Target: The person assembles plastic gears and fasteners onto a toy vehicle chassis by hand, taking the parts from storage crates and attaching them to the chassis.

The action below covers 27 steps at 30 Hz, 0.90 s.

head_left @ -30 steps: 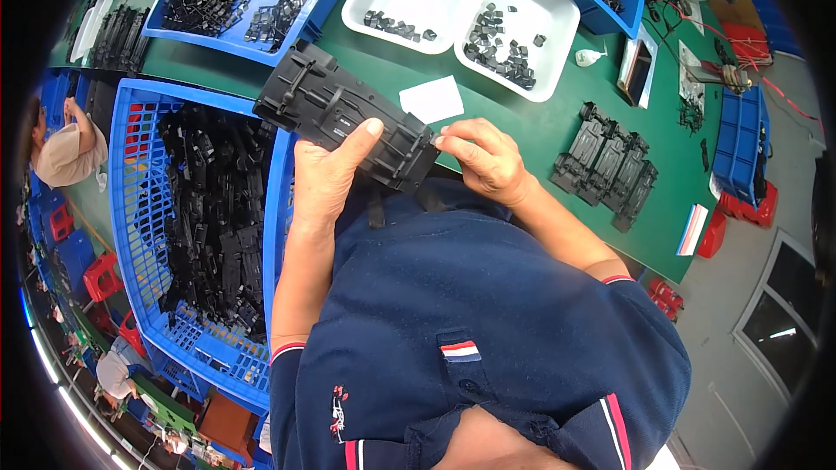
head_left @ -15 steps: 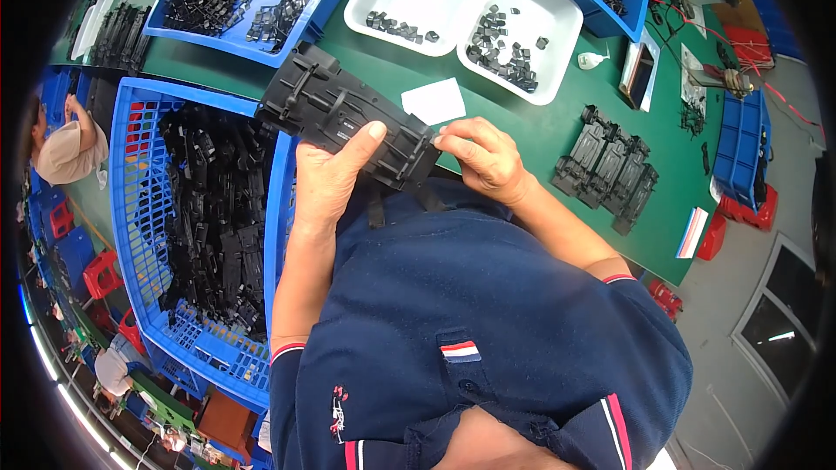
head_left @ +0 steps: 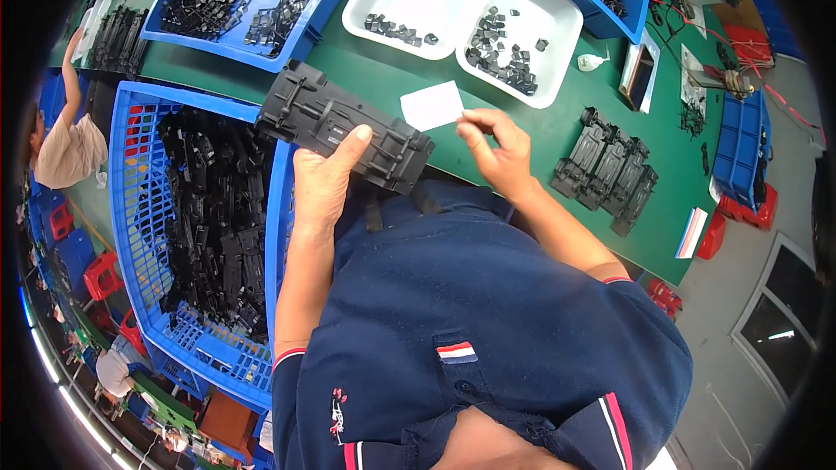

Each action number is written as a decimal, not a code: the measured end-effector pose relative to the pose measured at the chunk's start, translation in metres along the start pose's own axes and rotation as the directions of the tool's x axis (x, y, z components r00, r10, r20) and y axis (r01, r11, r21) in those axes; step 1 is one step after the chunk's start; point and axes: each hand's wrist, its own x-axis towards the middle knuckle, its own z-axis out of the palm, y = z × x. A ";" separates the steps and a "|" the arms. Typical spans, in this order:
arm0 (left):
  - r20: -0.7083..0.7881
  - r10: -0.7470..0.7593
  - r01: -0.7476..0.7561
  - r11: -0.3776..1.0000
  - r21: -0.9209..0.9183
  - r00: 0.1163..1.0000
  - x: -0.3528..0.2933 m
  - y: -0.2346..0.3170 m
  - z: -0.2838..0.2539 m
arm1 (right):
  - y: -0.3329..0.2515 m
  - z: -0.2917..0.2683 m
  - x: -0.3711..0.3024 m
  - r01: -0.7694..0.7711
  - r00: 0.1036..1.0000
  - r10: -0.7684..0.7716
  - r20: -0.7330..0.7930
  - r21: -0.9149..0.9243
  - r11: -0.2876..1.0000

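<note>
Since your right grip (head_left: 502, 155) left the black housing (head_left: 324, 107): left grip (head_left: 320, 181) alone clasps it, right end free.
Housing: over table's (head_left: 544, 132) near edge, by blue crate (head_left: 279, 191).
Right grip: fingertips drawn together near white paper (head_left: 431, 106); contents, can't tell.

A long, black, moulded plastic housing (head_left: 329, 113) is gripped at its near side by the left hand (head_left: 322, 181). Its upward face is covered with ribs and raised bars, and small pale marking is borne near the middle. It is held slantwise, the left end farther from the body.
</note>
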 end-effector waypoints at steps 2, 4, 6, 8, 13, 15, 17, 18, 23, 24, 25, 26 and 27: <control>-0.033 -0.008 0.007 1.000 -0.001 0.999 0.000 -0.004 -0.005 | 0.024 -0.006 0.005 -0.205 0.979 0.204 -0.021 -0.027 0.978; -0.044 0.025 -0.025 1.000 0.001 0.999 0.001 -0.007 -0.010 | 0.045 -0.015 0.019 -0.336 0.937 0.330 -0.117 -0.028 0.942; -0.052 0.014 -0.017 0.999 -0.047 0.999 -0.001 -0.008 -0.013 | 0.068 -0.028 0.035 -0.292 0.938 0.252 -0.238 -0.150 0.945; -0.036 0.021 -0.023 0.998 -0.058 0.999 -0.002 -0.008 -0.012 | 0.088 -0.046 0.052 -0.220 0.954 0.109 -0.279 -0.405 0.887; -0.032 0.011 -0.013 0.998 -0.060 0.999 -0.002 -0.010 -0.014 | 0.129 -0.054 0.080 -0.272 0.962 0.242 -0.128 -0.558 0.784; -0.040 0.008 -0.011 0.998 -0.069 0.999 -0.003 -0.010 -0.015 | 0.128 -0.051 0.090 -0.421 0.830 0.555 0.060 -0.586 0.692; -0.045 0.013 -0.017 0.997 -0.077 0.999 -0.003 -0.011 -0.017 | 0.125 -0.044 0.092 -0.440 0.800 0.597 0.065 -0.613 0.657; -0.047 0.014 -0.018 0.996 -0.084 0.999 -0.004 -0.011 -0.018 | 0.125 -0.041 0.091 -0.424 0.790 0.607 0.084 -0.640 0.641; -0.055 0.011 -0.015 0.997 -0.073 0.998 -0.004 -0.012 -0.019 | 0.121 -0.039 0.092 -0.443 0.793 0.607 0.061 -0.627 0.641; -0.050 0.010 -0.014 0.997 -0.071 0.999 -0.003 -0.013 -0.019 | 0.121 -0.040 0.090 -0.444 0.792 0.608 0.060 -0.627 0.640; -0.048 0.009 -0.012 0.997 -0.072 0.999 -0.003 -0.013 -0.019 | 0.122 -0.042 0.088 -0.470 0.808 0.589 0.039 -0.561 0.681; -0.047 0.006 -0.009 0.998 -0.063 0.999 -0.003 -0.013 -0.018 | 0.122 -0.043 0.086 -0.489 0.822 0.569 0.018 -0.491 0.721; -0.046 0.003 -0.006 0.999 -0.054 0.999 -0.002 -0.014 -0.018 | 0.122 -0.046 0.085 -0.490 0.821 0.570 0.017 -0.492 0.720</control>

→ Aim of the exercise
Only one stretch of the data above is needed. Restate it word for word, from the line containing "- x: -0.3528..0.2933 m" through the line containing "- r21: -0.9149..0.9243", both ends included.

→ Result of the task
  - x: -0.3528..0.2933 m
  - y: -0.2346..0.3170 m
  - z: -0.2838..0.2539 m
arm1 (right):
  - y: -0.3329..0.2515 m
  - z: -0.2917..0.2683 m
  - x: -0.3711..0.3024 m
  - r01: -0.7694..0.7711
  - r00: 0.1036..1.0000
  - r10: -0.7684..0.7716
  - r20: -0.7330..0.7930
  - r21: -0.9149..0.9243

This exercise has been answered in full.